→ **PROBLEM STATEMENT**
The task calls for every line of the data to be retyped exactly.

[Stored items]
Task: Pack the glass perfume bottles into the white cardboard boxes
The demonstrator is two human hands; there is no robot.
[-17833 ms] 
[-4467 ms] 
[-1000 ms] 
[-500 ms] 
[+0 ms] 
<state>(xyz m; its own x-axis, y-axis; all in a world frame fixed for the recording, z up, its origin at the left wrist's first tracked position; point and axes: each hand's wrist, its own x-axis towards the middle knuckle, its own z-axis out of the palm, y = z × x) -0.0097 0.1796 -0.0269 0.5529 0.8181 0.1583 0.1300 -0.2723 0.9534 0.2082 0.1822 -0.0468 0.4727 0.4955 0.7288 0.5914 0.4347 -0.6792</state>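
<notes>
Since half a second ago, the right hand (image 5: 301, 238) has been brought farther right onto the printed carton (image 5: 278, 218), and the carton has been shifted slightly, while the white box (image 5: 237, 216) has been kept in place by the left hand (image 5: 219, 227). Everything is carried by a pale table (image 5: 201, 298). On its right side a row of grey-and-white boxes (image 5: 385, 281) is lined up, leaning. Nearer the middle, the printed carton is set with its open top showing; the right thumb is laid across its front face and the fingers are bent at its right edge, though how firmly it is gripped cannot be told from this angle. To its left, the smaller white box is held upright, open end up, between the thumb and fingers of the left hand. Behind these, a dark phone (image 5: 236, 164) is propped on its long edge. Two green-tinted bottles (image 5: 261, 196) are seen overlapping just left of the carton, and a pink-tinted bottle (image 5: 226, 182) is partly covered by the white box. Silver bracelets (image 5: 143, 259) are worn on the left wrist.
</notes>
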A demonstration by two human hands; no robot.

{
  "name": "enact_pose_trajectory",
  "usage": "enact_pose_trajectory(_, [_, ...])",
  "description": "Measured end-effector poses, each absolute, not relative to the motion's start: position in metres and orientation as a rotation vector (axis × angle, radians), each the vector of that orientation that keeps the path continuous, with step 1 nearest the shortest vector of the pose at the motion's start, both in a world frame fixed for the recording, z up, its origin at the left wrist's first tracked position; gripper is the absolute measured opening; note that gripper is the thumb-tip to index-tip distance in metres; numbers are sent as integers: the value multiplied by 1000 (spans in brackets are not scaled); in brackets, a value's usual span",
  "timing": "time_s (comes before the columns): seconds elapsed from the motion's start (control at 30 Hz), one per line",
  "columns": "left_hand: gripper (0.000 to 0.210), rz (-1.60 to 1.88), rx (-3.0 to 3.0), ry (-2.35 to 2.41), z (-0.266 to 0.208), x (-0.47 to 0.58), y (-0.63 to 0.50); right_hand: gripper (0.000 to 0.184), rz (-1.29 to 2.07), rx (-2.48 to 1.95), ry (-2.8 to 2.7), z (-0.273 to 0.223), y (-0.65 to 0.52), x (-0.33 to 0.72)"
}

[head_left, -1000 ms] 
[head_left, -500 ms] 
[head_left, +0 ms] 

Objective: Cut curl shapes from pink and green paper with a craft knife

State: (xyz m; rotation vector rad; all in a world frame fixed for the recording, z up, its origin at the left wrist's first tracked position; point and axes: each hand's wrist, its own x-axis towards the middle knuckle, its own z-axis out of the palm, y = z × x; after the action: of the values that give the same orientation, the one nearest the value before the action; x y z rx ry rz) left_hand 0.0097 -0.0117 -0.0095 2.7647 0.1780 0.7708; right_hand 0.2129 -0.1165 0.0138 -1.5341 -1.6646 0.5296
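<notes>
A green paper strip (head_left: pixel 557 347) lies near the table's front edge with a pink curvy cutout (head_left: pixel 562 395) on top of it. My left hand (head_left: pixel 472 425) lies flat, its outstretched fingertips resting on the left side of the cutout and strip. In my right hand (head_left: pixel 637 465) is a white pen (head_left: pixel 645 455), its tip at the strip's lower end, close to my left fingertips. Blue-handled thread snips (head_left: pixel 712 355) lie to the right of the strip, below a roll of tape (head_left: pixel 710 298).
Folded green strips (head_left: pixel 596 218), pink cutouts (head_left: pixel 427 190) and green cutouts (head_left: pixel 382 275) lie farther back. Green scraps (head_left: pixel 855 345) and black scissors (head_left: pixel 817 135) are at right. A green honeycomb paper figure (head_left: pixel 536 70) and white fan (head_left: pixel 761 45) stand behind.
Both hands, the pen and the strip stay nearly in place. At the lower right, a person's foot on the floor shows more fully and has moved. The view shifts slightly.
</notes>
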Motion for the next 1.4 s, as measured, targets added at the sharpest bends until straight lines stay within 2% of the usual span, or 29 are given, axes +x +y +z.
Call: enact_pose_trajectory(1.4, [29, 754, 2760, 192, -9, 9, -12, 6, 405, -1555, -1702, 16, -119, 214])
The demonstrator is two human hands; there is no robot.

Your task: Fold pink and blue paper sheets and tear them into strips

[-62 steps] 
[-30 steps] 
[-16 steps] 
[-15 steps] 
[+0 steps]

→ **RESULT OF THIS EXERCISE**
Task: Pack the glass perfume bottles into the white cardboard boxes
The demonstrator is two human hands; there is no robot.
[-17833 ms] 
[-4467 ms] 
[-1000 ms] 
[-500 ms] 
[+0 ms] 
<state>(xyz m; its own x-axis, y-axis; all in a world frame fixed for the recording, z up, its origin at the left wrist's first tracked position; point and axes: each hand's wrist, its own x-axis towards the middle knuckle, its own z-axis out of the palm, y = z × x) -0.0097 0.1796 -0.0269 0.5529 0.8181 0.1583 0.1300 -0.2723 0.9534 0.2082 0.1822 -0.0468 0.4727 0.4955 0.7288 0.5914 0.4347 -0.6792</state>
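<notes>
Since half a second ago, the right hand (image 5: 301, 238) has been brought farther right onto the printed carton (image 5: 278, 218), and the carton has been shifted slightly, while the white box (image 5: 237, 216) has been kept in place by the left hand (image 5: 219, 227). Everything is carried by a pale table (image 5: 201, 298). On its right side a row of grey-and-white boxes (image 5: 385, 281) is lined up, leaning. Nearer the middle, the printed carton is set with its open top showing; the right thumb is laid across its front face and the fingers are bent at its right edge, though how firmly it is gripped cannot be told from this angle. To its left, the smaller white box is held upright, open end up, between the thumb and fingers of the left hand. Behind these, a dark phone (image 5: 236, 164) is propped on its long edge. Two green-tinted bottles (image 5: 261, 196) are seen overlapping just left of the carton, and a pink-tinted bottle (image 5: 226, 182) is partly covered by the white box. Silver bracelets (image 5: 143, 259) are worn on the left wrist.
</notes>
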A demonstration by two human hands; no robot.

{
  "name": "enact_pose_trajectory",
  "usage": "enact_pose_trajectory(_, [_, ...])",
  "description": "Measured end-effector poses, each absolute, not relative to the motion's start: position in metres and orientation as a rotation vector (axis × angle, radians), each the vector of that orientation that keeps the path continuous, with step 1 nearest the shortest vector of the pose at the motion's start, both in a world frame fixed for the recording, z up, its origin at the left wrist's first tracked position; gripper is the absolute measured opening; note that gripper is the thumb-tip to index-tip distance in metres; numbers are sent as integers: the value multiplied by 1000 (spans in brackets are not scaled); in brackets, a value's usual span",
  "timing": "time_s (comes before the columns): seconds elapsed from the motion's start (control at 30 Hz), one per line",
  "columns": "left_hand: gripper (0.000 to 0.210), rz (-1.60 to 1.88), rx (-3.0 to 3.0), ry (-2.35 to 2.41), z (-0.266 to 0.208), x (-0.47 to 0.58), y (-0.63 to 0.50); right_hand: gripper (0.000 to 0.184), rz (-1.29 to 2.07), rx (-2.48 to 1.95), ry (-2.8 to 2.7), z (-0.273 to 0.223), y (-0.65 to 0.52), x (-0.33 to 0.72)"
}

[head_left, -1000 ms] 
[head_left, -500 ms] 
[head_left, +0 ms] 

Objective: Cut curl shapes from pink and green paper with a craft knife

State: (xyz m; rotation vector rad; all in a world frame fixed for the recording, z up, its origin at the left wrist's first tracked position; point and axes: each hand's wrist, its own x-axis towards the middle knuckle, its own z-axis out of the palm, y = z × x; after the action: of the values that give the same orientation, the one nearest the value before the action; x y z rx ry rz) left_hand 0.0097 -0.0117 -0.0095 2.7647 0.1780 0.7708; right_hand 0.2129 -0.1165 0.0138 -1.5341 -1.6646 0.5296
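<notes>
A green paper strip (head_left: pixel 557 347) lies near the table's front edge with a pink curvy cutout (head_left: pixel 562 395) on top of it. My left hand (head_left: pixel 472 425) lies flat, its outstretched fingertips resting on the left side of the cutout and strip. In my right hand (head_left: pixel 637 465) is a white pen (head_left: pixel 645 455), its tip at the strip's lower end, close to my left fingertips. Blue-handled thread snips (head_left: pixel 712 355) lie to the right of the strip, below a roll of tape (head_left: pixel 710 298).
Folded green strips (head_left: pixel 596 218), pink cutouts (head_left: pixel 427 190) and green cutouts (head_left: pixel 382 275) lie farther back. Green scraps (head_left: pixel 855 345) and black scissors (head_left: pixel 817 135) are at right. A green honeycomb paper figure (head_left: pixel 536 70) and white fan (head_left: pixel 761 45) stand behind.
Both hands, the pen and the strip stay nearly in place. At the lower right, a person's foot on the floor shows more fully and has moved. The view shifts slightly.
</notes>
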Motion for the next 1.4 s, as measured, targets added at the sharpest bends until straight lines stay within 2% of the usual span, or 29 are given, axes +x +y +z.
Call: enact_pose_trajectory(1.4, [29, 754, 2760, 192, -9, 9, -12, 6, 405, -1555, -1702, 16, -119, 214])
The demonstrator is two human hands; there is no robot.

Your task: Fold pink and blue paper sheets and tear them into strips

[-62 steps] 
[-30 steps] 
[-16 steps] 
[-15 steps] 
[+0 steps]

Nothing else belongs in the output.